Addressing Current Treatment Gaps in Pediatric and Adult IBD

June 1, 2021
Stephen B. Hanauer, MD, Northwestern University Feinberg School of Medicine

Marla Dubinsky, MD, Icahn School of Medicine at Mount Sinai

Current treatment limitations in inflammatory bowel disease and the rationale for earlier initiation and use of newer therapies to manage pediatric and adult patients.
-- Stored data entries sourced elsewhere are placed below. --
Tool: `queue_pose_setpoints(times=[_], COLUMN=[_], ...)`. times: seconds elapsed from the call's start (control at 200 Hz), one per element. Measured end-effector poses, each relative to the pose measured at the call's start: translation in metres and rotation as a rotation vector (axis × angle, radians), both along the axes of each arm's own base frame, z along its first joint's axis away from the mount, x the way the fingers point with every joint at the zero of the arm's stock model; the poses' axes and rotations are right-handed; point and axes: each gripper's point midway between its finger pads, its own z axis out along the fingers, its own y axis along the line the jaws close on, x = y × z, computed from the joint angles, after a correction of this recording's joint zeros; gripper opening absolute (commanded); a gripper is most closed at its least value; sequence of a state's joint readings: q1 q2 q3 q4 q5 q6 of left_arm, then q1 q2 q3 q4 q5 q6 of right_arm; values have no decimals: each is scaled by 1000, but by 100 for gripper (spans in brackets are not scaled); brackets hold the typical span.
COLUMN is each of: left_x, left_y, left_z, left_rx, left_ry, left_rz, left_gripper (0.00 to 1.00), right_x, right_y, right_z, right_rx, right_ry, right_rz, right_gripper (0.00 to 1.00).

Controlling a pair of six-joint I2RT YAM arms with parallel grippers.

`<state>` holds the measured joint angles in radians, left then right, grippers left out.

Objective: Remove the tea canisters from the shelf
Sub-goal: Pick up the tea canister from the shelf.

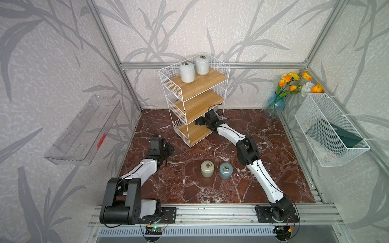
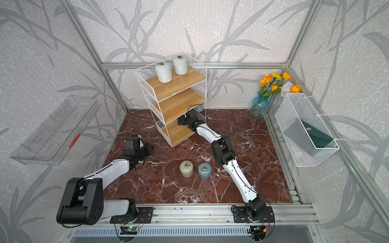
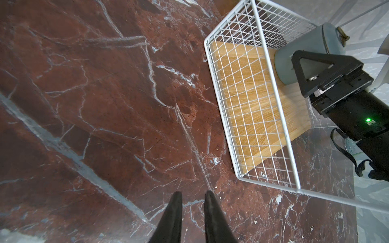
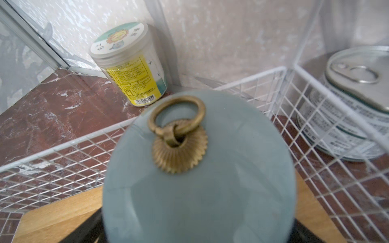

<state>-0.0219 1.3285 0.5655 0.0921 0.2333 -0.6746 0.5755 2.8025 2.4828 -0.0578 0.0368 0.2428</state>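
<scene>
I have the right gripper (image 3: 294, 63) reaching into the shelf's (image 1: 190, 137) bottom tier, jaws spread wide around the blue-grey canister (image 4: 197, 168) standing on the board, not yet clamped. The left gripper (image 3: 192, 218) hangs over bare counter (image 1: 185, 189), jaws nearly together and empty. Two white canisters (image 1: 187, 72) wait on top; a beige canister (image 1: 207, 171) and another blue-grey one (image 1: 225, 171) already stand on the counter.

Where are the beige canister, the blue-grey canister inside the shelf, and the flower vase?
beige canister (image 1: 207, 170): a top view, its side wall.
blue-grey canister (image 4: 197, 189): right wrist view, its lid below the ring.
flower vase (image 1: 274, 106): a top view, its glass belly.
</scene>
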Motion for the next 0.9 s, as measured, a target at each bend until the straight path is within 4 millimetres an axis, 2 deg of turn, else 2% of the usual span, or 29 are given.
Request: queue_pose_setpoints(times=[0.27,0.33,0.485,0.64,0.735,0.9], left_x=[-1,-1,0,0,0,0], left_y=[-4,-5,-6,-7,-7,-8], left_z=[-4,-4,-4,-5,-5,-5], left_rx=[-16,-19,-24,-30,-35,-41], left_ry=[11,13,12,15,15,16], left_rz=[-17,-20,-25,-26,-27,-29], left_gripper=[20,20,20,20,20,20], right_x=[18,19,22,23,19,-5], right_y=[-7,-8,-12,-15,-12,-15], right_z=[6,7,7,7,5,3], right_rx=[5,7,4,5,-10,-71], right_ry=[-54,-57,-63,-67,-80,-94], right_rz=[-92,-103,-132,-146,-131,-97], right_gripper=[100,96,77,69,69,70])
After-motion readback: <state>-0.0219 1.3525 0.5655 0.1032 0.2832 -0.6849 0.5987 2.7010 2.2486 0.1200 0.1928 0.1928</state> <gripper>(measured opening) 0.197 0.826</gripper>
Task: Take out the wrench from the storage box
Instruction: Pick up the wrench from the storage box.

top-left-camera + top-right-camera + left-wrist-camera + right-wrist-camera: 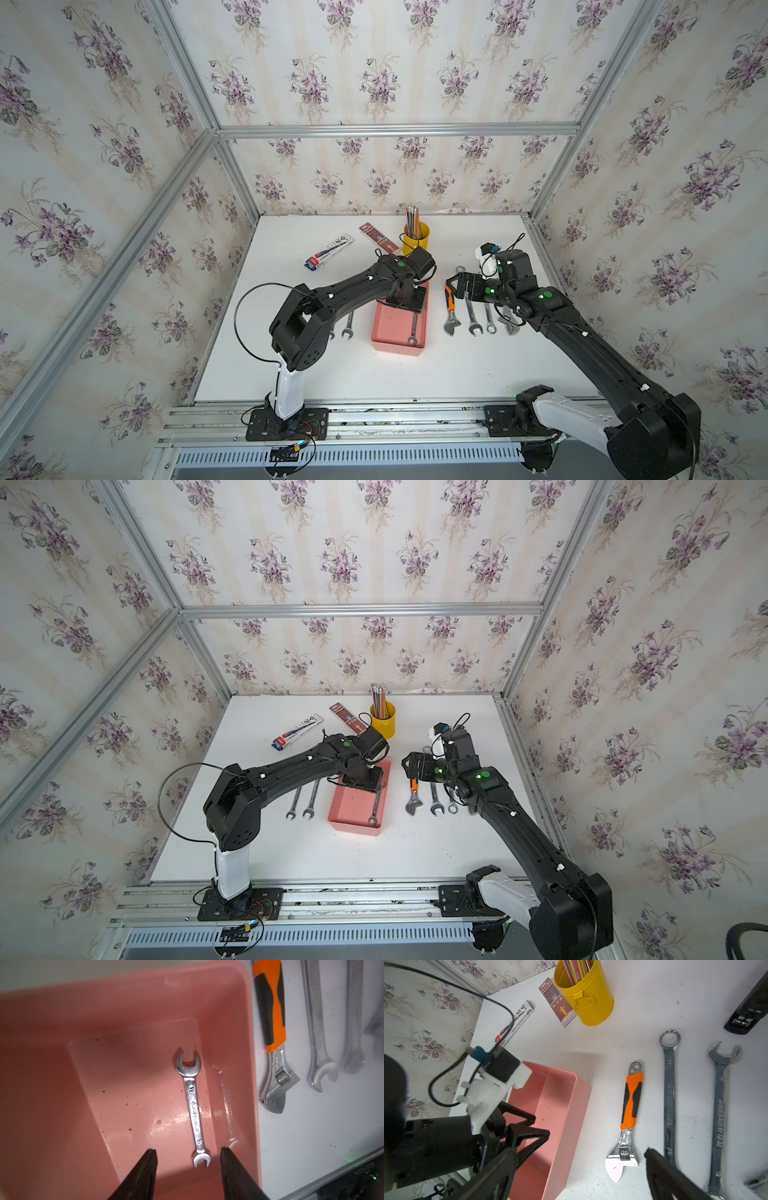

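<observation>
— What's the wrench (194, 1109) like?
— Slim polished steel, open-ended at both ends. It lies flat on the glossy floor of the pink plastic box (390, 332), along the right wall, mid-frame in both top views.
— Left gripper (189, 1150)?
— It points down into the box, with its ribbed black fingers (145, 1172) half-spread astride the wrench's small end and gaps either side.
— Right gripper (452, 286)?
— Spread wide and empty, over the handle of the orange spanner (451, 316). The box floor left of the wrench lies open.

Storage box (576, 1118) — pink, adjustable spanner (630, 1109) beside it
</observation>
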Robot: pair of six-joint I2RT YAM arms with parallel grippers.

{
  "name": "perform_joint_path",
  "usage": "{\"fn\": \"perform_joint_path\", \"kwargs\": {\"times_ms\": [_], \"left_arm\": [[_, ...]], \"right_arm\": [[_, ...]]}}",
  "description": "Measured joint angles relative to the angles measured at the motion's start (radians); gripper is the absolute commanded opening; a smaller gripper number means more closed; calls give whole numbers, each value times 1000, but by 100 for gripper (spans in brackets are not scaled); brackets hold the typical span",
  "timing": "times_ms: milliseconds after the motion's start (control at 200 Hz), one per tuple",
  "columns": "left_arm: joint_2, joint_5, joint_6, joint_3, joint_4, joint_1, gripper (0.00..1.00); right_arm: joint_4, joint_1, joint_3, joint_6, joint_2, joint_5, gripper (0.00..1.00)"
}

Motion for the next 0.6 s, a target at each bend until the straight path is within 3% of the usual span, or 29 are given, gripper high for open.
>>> {"fn": "perform_joint_path", "kwargs": {"times_ms": [599], "left_arm": [[30, -26, -83, -126, 103, -56, 55]], "right_arm": [[-5, -11, -12, 0, 6, -2, 100]]}}
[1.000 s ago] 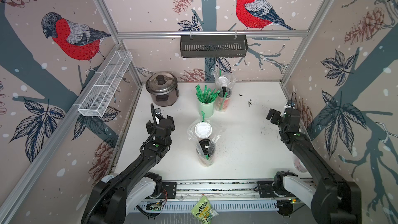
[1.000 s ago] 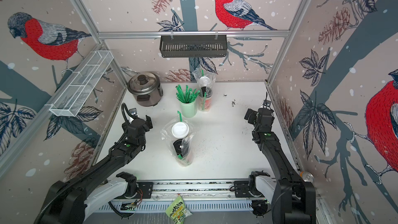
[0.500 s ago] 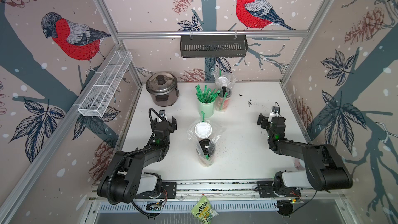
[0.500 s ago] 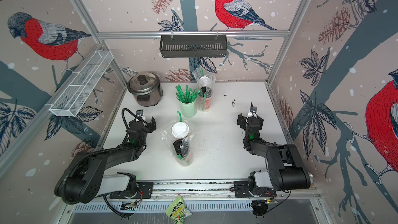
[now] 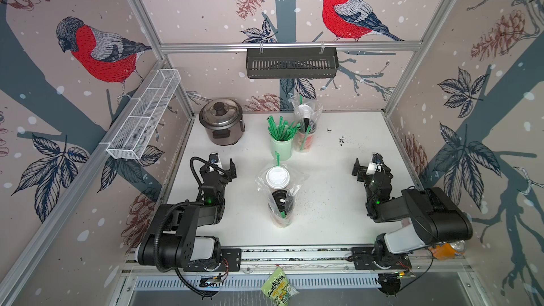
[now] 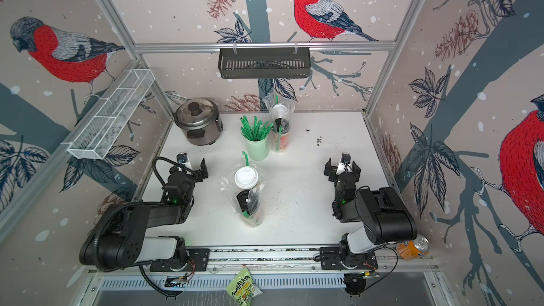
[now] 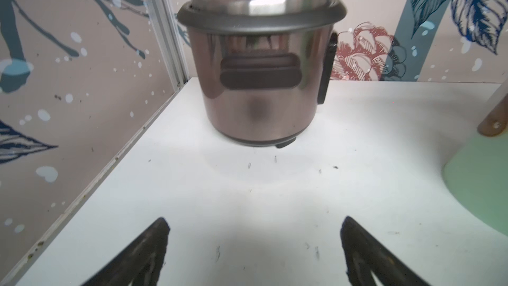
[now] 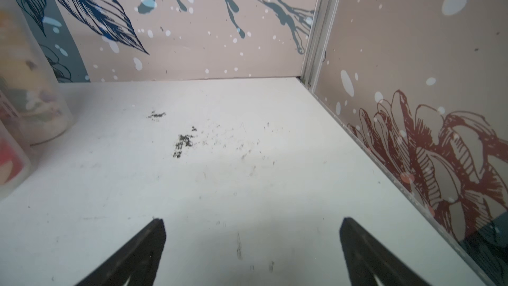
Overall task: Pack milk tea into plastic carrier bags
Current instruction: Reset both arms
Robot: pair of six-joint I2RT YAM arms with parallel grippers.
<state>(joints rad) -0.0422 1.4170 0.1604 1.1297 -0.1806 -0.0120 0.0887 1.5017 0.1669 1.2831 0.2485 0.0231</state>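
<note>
Top views: bagged milk tea (image 5: 277,176) between spread left gripper (image 5: 222,163) and spread right gripper (image 5: 371,167), apart from both.

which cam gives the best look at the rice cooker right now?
Left wrist: the rice cooker fills much of the frame, side-on and close, though slightly blurred. Both top views show it smaller, from above, near the table's back left corner. The right wrist view does not show it.

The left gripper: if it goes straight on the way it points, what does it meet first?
Probably the rice cooker: in the left wrist view it stands straight ahead of the open left gripper, only bare table between them. How far is unclear.
</note>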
Stephen Hanauer, MD: One of the issues has been that there does appear to be a therapeutic ceiling with all our agents. We’re seeing about 40% to 60% clinical remissions along those lines, depending on where these drugs are positioned. Both of us have been very aggressive about trying to get these drugs earlier in the course to prevent complications. If you look in the clinical trials with ustekinumab or vedolizumab, the average duration of Crohn disease is 10 years. Patients with 10 years of disease are already developing the problems that we’re trying to prevent. One of the things that I would like to focus on in the future is earlier intervention with these highly effective therapies that we’ve been discussing. What other unmet needs do you see in the pediatric and adult populations for IBD [inflammatory bowel disease]?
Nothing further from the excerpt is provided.